Okay, okay, thank you, I understand.

| username: Kongdom | Original post link

Yes, full marks for understanding :tada:

| username: TiDBer_微风轻吟 | Original post link

By the way, does this have to be configured exactly like this? If I don’t have 48GB, can 32GB handle it? The traffic isn’t very high. :sob:

| username: Kongdom | Original post link

Yes, it is supported for online scaling. If resources are insufficient, you can scale up online.
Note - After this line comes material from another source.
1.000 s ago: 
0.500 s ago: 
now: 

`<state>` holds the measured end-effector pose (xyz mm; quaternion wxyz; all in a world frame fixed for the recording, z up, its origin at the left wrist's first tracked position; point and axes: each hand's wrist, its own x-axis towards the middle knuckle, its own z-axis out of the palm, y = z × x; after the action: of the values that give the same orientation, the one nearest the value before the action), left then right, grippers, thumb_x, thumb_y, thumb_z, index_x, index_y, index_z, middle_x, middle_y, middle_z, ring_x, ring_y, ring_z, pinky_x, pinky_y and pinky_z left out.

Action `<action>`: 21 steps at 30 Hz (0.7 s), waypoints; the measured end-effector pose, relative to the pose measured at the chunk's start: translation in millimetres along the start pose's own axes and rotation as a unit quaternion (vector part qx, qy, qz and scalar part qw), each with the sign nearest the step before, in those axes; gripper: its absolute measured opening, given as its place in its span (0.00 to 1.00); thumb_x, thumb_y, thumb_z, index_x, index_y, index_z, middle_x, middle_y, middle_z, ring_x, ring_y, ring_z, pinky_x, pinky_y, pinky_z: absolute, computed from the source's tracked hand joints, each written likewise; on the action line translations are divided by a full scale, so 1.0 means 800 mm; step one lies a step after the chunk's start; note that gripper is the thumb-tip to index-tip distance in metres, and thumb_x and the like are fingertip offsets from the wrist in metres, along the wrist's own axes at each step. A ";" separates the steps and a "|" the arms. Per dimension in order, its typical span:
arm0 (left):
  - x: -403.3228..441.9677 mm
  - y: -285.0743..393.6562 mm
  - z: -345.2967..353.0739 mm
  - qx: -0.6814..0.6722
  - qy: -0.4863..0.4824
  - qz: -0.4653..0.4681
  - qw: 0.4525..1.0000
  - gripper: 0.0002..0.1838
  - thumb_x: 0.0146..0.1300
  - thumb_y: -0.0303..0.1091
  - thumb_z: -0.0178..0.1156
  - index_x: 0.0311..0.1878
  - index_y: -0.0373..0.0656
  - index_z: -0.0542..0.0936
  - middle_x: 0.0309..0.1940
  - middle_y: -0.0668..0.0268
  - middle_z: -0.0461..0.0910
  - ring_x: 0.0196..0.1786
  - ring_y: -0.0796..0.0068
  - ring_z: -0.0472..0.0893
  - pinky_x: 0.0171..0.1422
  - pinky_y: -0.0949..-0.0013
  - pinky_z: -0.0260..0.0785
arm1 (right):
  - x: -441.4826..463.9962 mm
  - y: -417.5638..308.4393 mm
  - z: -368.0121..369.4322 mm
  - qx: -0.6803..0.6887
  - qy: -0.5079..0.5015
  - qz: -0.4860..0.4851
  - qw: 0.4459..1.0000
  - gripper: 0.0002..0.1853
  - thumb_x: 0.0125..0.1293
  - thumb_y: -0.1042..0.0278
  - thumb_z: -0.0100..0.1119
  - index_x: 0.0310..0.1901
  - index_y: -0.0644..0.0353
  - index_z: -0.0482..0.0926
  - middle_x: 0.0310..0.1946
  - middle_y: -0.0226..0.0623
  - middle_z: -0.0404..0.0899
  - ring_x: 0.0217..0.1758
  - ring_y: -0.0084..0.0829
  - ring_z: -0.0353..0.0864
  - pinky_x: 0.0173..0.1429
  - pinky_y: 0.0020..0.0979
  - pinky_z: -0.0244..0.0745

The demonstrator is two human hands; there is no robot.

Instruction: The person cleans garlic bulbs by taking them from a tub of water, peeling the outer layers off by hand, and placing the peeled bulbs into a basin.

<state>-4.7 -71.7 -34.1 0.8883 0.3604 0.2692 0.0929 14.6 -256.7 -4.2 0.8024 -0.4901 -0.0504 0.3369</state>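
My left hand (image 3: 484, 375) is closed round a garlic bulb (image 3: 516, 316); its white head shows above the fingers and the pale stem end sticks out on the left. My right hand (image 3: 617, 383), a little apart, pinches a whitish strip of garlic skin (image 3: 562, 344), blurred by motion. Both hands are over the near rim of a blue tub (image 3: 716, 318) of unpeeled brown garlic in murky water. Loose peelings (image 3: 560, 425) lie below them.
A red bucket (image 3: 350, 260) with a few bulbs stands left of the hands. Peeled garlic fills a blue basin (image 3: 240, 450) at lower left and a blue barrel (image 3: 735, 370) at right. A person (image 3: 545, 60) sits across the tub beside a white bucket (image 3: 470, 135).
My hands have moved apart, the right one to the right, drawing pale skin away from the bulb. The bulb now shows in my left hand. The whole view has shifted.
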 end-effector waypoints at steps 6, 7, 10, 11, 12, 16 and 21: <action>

You can also merge certain components onto one server.

In a production environment, TiDB and PD can be deployed and run on the same server. However, if there are higher requirements for performance and reliability, they should be deployed separately as much as possible.

In an extreme case, you can deploy only three servers, with TiDB, PD, and TiKV on each server. This is referred to as a three-node hybrid deployment as mentioned in the following document:

| username: TiDBer_微风轻吟 | Original post link

Alright, alright, thank you so much.

| username: TiDBer_小阿飞 | Original post link

In your current single-machine environment, it is essentially a cluster, and there is not much difference in the nature of deployment compared to the production environment. By cluster, you are likely referring to storage nodes, which can be expanded at any time. Of course, compute nodes can also be expanded at any time without affecting the existing cluster environment. TiDB is very flexible and convenient in this regard.